Sensitivity analysis of several chemotherapeutic and targeted therapeutic agents, including bleomycin, cisplatin, doxorubicin, and mitomycin C, was performed. Patients in the high-risk group were more sensitive to paclitaxel and gemcitabine based on lower IC50 values, whereas patients in the low-risk group were sensitive to sorafenib, docetaxel, erlotinib, and temsirolimus based on higher IC50 values. No significant differences in sensitivity to sunitinib and vincristine were observed between the two groups (Fig. S4A-L). To compare the difference in response to immunotherapy between the high-risk and low-risk groups, we then performed an analysis by employing the TIDE algorithm (Fig. 9A). The TIDE score is composed of two components: a dysfunction score and exclusion score. Here, the high-risk group exhibits a higher dysfunction score (Fig. 9B), and the low-risk group exhibits a higher exclusion score (Fig. 9C). Overall, the high-risk group had a higher TIDE score (Fig. 9A), implying that it may be associated with poorer immune checkpoint inhibition therapeutic efficacy. Next, we compared the predictive value of our model with the TIDE score, and the results are shown in Fig. 9D.

Fig. 9
figure 9

Immunotherapy Response Prediction and Signature Comparison. The comparisons between the two risk groups in terms of TIDE score (A), Dysfunction score (B) and Exclusion score (C) are presented as violin plots. ROC is plotted to compare the predictive value of the risk score and the TIDE score (D)

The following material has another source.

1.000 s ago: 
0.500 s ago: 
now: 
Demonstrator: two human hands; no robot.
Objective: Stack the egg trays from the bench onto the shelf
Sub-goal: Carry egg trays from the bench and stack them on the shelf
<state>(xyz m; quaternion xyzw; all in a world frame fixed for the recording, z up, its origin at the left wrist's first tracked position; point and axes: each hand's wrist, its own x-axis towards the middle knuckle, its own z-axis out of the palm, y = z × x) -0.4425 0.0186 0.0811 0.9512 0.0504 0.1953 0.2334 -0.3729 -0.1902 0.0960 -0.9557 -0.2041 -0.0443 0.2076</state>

Exploration and verification of signature-related LncRNA expression profiles

Both overall and pairwise comparisons demonstrated significantly higher expression levels of AL031985.3 in the tumour group than in the normal group (Fig. 10A and C). Validation results at the cellular level also provided support for this finding (Fig. 11). In addition, based on our bioinformatics analysis, MKLN1-AS was also predicted to be overexpressed in tumour tissues (Fig. 10B and D). Verification results have been presented in a previous study. To confirm the aforementioned findings, 20 pairs of HCC samples (containing 20 tumour tissues and 32 adjacent tissues) were assembled and utilized for quantitative analysis of lncRNAs. Validation of these samples showed that AL031985.3 (Fig. 10E and G) and MKLN1-AS (Fig. 10F and H) were significantly upregulated in HCC in both pairwise and unpaired analyses.

Fig. 10
figure 10

Assessment of Differential Expression of LncRNAs Used for Modelling. Comparison of the differential expression of AL031985.3 (A) and MKLN1-AS (B) between tumour and normal samples from the TCGA-LIHC project. Paired comparison of the differential expression of AL031985.3 (C) and MKLN1-AS (D) between tumour and normal samples from TCGA-LIHC project. Unpaired comparison of the differential expression of AL031985.3 (E) and MKLN1-AS (F) between 32 HCC tissues and 20 adjacent tissues. Paired comparison of the differential expression of AL031985.3 (G) and MKLN1-AS (H) between 20 HCC tissues and 20 adjacent tissues

Fig. 11
figure 11

Assessment of Relative AL031985.3 Expression Levels in Various Cell Lines via Real-time PCR. L02 is a normal cell line. SK-Hep-1, Hep-G2 and Huh-7 are well differentiated, whereas LM3 is poorly differentiated. “**” and “****” represent P < 0.01 and P < 0.0001, respectively

Discussion

Given the pivotal role that ECM components play in tumour onset and progression, a comprehensive understanding of their biophysical and biochemical effects and remodelling processes seems particularly imperative to uncover promising biomarkers for diagnostic and therapeutic applications. Database mining using various algorithms and accurate prediction models in the context of big data are of great help in the discovery of lncRNAs that are relevant to ECM. Therefore, this study identified ECMrlncRNAs to provide a prognostic prediction approach for various risk populations to rationally guide clinical decision-making.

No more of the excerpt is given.